Yep. I still think a 30 buck set of bathroom scales in a good way to figure out what's happening with your weight! I know that such crude measurements don't meet the high-science test, and I know you can buy a 300 buck set of scales that alleges to tell you how much of you is water, fat, muscle and...I dunno...poo, I suppose AND THEN transmit it wirelessly to something else. Go figure.


----------



## davidg (26 Apr 2010)

can I ask, for all the extra features the 705 has over the 605, I have a reasonable polar HR monitor (RS800cx) which does hr, alt, speed, cad etc and is really good, but being able to programme routes in and follow it doesn't. Would I regret getting the 605 and its lack of extendibility or are the extras on the 705 just not worth it in my position?


----------



## fossyant (26 Apr 2010)

I just went for the 705 from hantec - far cheaper than anywhere.....and narrows the price gap...... and built in HR is very interesting when comparing the 'spikes' on the routes.........


----------



## gb155 (27 Apr 2010)

I read that you need to times your weight by 0.65 and add that new, lower figure in, seemed MILES better yesterday when I had done it.


----------



## jimboalee (27 Apr 2010)

As I said, Garmin use a roadload curve for the average racing cyclist. Garmin know their physics so doing the compensations for hills is easy.
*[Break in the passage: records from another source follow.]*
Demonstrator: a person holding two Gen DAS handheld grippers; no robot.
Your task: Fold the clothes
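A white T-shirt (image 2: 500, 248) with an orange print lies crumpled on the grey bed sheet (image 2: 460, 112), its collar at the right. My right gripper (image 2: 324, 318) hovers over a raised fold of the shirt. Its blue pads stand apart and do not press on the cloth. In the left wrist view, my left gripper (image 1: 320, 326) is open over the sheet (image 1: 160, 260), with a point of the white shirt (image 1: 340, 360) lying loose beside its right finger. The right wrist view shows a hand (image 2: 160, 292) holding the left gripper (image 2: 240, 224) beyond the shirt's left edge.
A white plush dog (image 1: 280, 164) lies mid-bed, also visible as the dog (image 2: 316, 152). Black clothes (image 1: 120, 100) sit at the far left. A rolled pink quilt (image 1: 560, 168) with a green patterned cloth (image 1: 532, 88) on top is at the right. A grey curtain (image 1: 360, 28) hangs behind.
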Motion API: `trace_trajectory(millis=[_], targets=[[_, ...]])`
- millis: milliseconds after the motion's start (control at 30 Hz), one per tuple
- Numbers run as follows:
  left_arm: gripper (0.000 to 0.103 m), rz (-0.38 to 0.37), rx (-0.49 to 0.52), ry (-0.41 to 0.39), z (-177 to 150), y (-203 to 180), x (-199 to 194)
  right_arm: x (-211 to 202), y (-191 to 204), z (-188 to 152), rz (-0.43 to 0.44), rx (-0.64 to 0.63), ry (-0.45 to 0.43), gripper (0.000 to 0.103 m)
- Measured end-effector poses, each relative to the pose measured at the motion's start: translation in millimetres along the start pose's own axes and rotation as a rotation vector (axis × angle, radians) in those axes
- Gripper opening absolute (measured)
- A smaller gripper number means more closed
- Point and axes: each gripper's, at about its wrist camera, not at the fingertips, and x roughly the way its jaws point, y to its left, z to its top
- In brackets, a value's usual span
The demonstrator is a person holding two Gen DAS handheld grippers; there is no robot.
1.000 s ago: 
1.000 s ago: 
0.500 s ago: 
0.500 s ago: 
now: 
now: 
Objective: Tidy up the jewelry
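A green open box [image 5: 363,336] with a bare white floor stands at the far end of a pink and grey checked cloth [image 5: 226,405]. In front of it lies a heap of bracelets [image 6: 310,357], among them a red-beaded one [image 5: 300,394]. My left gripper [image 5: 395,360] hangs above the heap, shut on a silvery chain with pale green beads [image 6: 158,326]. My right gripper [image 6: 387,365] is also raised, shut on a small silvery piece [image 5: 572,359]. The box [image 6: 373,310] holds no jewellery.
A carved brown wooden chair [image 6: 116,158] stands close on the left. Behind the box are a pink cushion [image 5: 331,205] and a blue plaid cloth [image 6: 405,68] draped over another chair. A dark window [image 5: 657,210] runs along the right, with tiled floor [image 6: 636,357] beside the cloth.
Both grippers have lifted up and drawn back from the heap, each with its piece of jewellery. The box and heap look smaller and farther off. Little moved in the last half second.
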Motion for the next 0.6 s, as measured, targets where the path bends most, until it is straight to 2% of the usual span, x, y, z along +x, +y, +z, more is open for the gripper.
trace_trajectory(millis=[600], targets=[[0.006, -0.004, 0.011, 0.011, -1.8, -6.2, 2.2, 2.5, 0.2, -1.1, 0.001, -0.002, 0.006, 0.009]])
If a rider is using a powermeter, it is also a piece of 'consumer electronics' and not to be trusted. It is measuring the kW going through the crank or hub.

What ANY of the consumer electronics devices DON'T know is the weather.
This makes a big difference to calories used.

Sometimes I wish my Edge 605 had a thermocouple in it...

Garmin ASSUME the ambient air temperature is 20 C. If the ambient is 10, windchill makes it feel more like 2.5 C, and a human body works quite hard to combat this temperature. Like 5 cals/min, compared with the 2 cals/min actually pedalling the bike.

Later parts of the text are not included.